Bei dem Kläger hat keine solche Einschränkung vorgelegen. Die Einschränkungen des Gehvermögens bei ihm sind nicht denjenigen gleichzustellen, die etwa bei Doppeloberschenkelamputierten vorliegen. Er ist nicht vom ersten Schritt außerhalb seines Fahrzeugs an auf fremde Hilfe angewiesen und das Gehen ist nicht vom ersten Schritt an mit unzumutbaren Schmerzen oder anderen Einbußen verbunden. Es ist bereits nicht nachgewiesen, dass sein Gehvermögen auf das schwerste eingeschränkt ist, wobei hierfür am ehesten dasjenige der Doppeloberschenkelamputierten heranzuziehen ist (vgl. BSG, Urteil vom 11. August 2015 - B 9 SB 2/14 R -, juris, Rz. 24). Denn er konnte sich bei der Untersuchung bei Dr. L. hinkfrei auf zwei Gehstöcken bewegen, die Knie- und Hüftgelenke waren seitengleich frei beweglich, so dass eine tatsächliche Gebrauchseinschränkung beider Beine nicht vorliegt, worauf zuletzt Dr. R. zutreffend verwiesen hat. Außerhalb der Wohnung ist er ist dem verordneten Rollator ausreichend mobil. Dies wird nicht zuletzt durch das Pflegegutachten bestätigt, wonach sich der Kläger in der Wohnung mit den Hilfsmittel einigermaßen bewegen und deshalb noch allein leben und sich vor allem bekochen kann.

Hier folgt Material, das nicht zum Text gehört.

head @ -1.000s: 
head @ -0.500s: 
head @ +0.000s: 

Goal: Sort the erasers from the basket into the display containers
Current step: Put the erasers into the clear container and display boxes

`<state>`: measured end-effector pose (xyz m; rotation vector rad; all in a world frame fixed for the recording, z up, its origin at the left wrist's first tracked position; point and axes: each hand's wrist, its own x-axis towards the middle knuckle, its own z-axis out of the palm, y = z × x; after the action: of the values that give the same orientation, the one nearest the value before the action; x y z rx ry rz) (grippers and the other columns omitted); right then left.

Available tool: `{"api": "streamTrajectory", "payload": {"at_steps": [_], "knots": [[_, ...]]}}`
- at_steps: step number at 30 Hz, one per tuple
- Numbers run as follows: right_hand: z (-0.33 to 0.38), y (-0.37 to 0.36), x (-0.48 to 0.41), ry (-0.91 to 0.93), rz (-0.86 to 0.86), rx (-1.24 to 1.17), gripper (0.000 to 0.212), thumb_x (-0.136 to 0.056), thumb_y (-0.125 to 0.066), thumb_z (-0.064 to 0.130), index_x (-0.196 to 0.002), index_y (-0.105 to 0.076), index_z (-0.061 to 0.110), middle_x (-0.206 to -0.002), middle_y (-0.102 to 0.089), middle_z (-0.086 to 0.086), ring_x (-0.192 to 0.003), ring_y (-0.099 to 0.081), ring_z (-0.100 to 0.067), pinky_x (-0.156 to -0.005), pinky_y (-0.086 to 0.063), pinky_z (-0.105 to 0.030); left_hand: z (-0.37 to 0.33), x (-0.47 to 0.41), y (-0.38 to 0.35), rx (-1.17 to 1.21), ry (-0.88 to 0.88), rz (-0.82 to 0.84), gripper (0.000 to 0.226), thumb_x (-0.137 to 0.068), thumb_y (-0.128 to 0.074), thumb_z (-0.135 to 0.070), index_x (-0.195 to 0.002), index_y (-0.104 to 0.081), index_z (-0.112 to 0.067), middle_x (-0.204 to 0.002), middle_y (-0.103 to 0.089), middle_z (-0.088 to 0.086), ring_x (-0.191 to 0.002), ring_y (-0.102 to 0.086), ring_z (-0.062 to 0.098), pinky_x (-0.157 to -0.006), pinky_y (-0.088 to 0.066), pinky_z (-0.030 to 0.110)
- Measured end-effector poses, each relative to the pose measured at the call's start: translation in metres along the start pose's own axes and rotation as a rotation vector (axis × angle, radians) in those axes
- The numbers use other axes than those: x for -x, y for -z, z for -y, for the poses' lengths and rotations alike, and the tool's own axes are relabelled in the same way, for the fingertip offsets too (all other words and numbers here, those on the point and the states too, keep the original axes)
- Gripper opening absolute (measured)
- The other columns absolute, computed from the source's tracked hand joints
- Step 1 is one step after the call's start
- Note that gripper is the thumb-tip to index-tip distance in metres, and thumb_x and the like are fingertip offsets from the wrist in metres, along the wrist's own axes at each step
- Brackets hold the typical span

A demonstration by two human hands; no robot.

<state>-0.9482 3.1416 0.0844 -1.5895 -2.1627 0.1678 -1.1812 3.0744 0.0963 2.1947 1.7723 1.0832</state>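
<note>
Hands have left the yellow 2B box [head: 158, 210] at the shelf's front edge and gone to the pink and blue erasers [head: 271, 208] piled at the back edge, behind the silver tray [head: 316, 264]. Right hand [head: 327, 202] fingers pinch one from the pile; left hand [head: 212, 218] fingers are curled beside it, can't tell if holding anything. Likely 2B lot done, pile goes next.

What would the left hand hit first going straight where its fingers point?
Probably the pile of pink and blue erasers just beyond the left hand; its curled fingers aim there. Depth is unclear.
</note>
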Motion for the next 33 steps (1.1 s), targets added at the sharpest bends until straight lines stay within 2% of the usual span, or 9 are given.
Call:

Dem unbestritten eingeschränkten Gehvermögen wird auch zur Überzeugung des Senats daher ausreichend durch das Merkzeichen "G" Rechnung getragen.

Nach alledem war die Berufung zurückzuweisen, wobei die Kostenentscheidung auf § 193 SGG beruht.

Die Revision war nicht zuzulassen, da die Voraussetzungen des § 160 Abs. 2 SGG nicht vorliegen.